Although employers’ interests may at times align with some employees’ choices, this interest convergence is fragile and ultimately subordinates individuals’ choices to the dominant forces of an entity’s commercial interests. Decoupling health care from employment would begin to remedy this subordination, which contradicts reproductive justice.
Other health benefits models, including public programs like Medicaid, also impose burdens on reproductive justice and may carve such care out of their ambit. Yet employers pose a greater threat to reproductive justice given the power they exert over employees and their various conflicts of interest.
Part III offers tough but essential considerations for the future of health reform if it is to meaningfully support reproductive justice. Public-option and single-payer reforms would directly decouple employers from reproductive care access by placing health care coverage in the hands of government officials. Based on how federal and state governments already act in their capacity as employers and insurers, however, the outlook for reproductive justice is still bleak. As an insurer, the federal government has long excluded abortion from coverage in its employee benefits plan.
Through the Hyde Amendment, the federal government has also avoided paying federal funds toward abortions for almost fifty years, and politicians have constantly raised objections to abortion funding, even by stymieing measures unrelated to health care.
Though some states reject Hyde and cover the full range of reproductive care for their employees, a majority have enacted their own Hyde-style restrictions.
Any plan that places funding discretion in the hands of the government—or any third-party payer—must contend with this reality.
The direct-care model already serves as an alternative to traditional insurance-based, third-party funding. In direct care, the funding flows from the funder directly to the provider without a claims processor or insurance contract as an intermediary. Thus, providers receive payment (or salary) to treat whatever patients they serve, for whatever services fall within their scope of practice. For example, Title X clinics provide patients with nonabortion family-planning services, directly funded by federal grants.

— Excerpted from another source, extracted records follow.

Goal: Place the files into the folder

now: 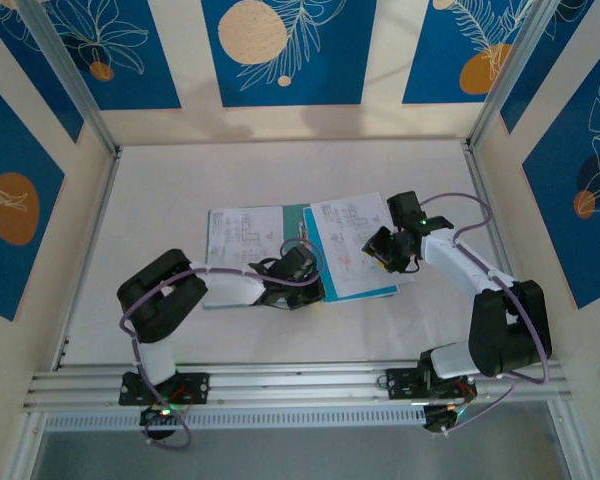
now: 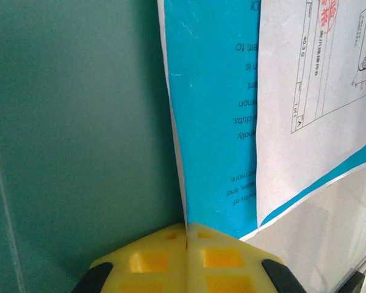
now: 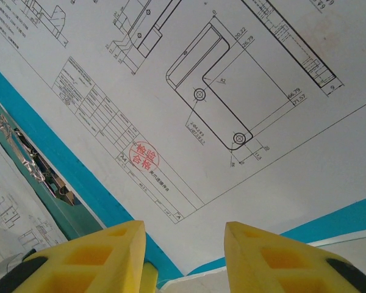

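Observation:
The teal-green folder [image 1: 298, 222] lies open mid-table, with a white printed sheet [image 1: 244, 236] on its left half. On its right half a white drawing sheet [image 1: 348, 245] lies over the light-blue sheet [image 1: 384, 294]. My left gripper [image 1: 302, 270] is at the folder's near edge. In the left wrist view my left gripper [image 2: 186, 227] is shut on the raised edge of the light-blue sheet [image 2: 213, 122], beside the folder [image 2: 79, 122]. My right gripper [image 1: 382, 250] hovers open over the drawing sheet. In the right wrist view my right gripper [image 3: 184, 229] has the drawing sheet [image 3: 232, 91] below it, nothing between the fingers.
A metal clip [image 3: 30, 160] sits on the folder's spine at the left of the right wrist view. Bare white table [image 1: 160, 200] surrounds the folder, bounded by patterned walls and an aluminium rail [image 1: 300, 382] along the near edge.

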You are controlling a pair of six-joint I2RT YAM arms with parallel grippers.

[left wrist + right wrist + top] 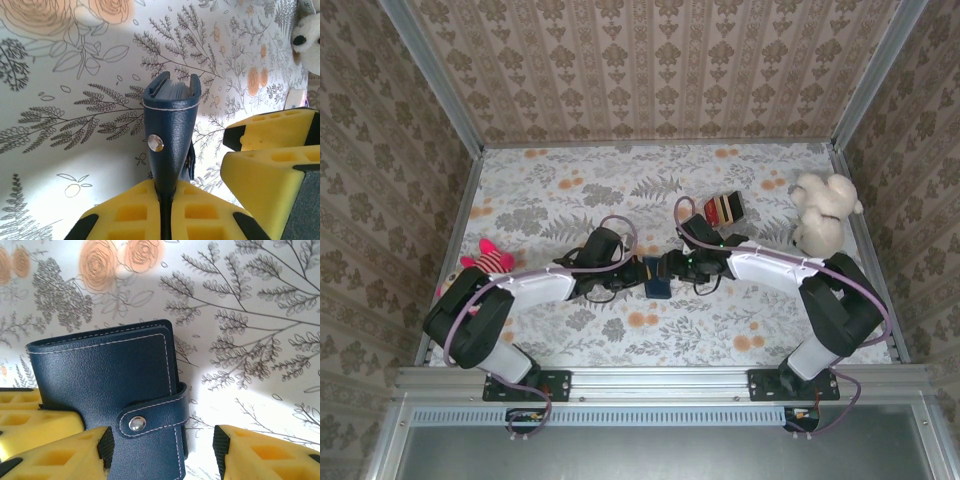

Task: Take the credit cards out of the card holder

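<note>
L hand (165, 200) grips snap-closed card holder (105, 375), R hand (160, 452) spread

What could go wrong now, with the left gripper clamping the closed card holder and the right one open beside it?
1. The snap tab on the card holder is fastened; tugging it may twist the holder out of the left gripper, which pinches just one end.
2. The open right gripper sits close to the left fingers, so closing could clip them.
</note>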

Planned Parenthood and other independent private clinics, meanwhile, provide a fuller range of services, including abortion, using private funding (typically from nonprofit organizations).
Privately funded direct care largely removes the intervening influence of employers and political actors, but it nonetheless reflects and perpetuates the reproductive exceptionalism that undermines autonomy by isolating and treating differently from any other medical service the financing of reproductive care.
Using the framework of confrontational incrementalism,
this Article assesses whether the incremental changes that appear most feasible actually advance or thwart the ends of reproductive justice. This framework counsels that incremental reforms should be assessed based not just on their feasibility but ultimately on whether each increment also confronts the sources of subordination and inequity or accommodates them.
Applied to the reproductive health insurance context, the assessment compares the impacts on reproductive justice of incremental reforms that would merely constrain employer discretion in the current system with measures that would instead supplant employers’ influence over health care funding and establish universal public programs.
The assessment further compares the potentially subordinating influences of private health care funding reforms and government funding reforms.
Applying these perspectives to recent experiences with state-level single-payer proposals, the Article concludes by observing some narrow openings for eroding reproductive exceptionalism to advance reproductive justice and by arguing that achieving universal care reforms that are feasible, durable, and equitable may require an embrace of reproductive justice.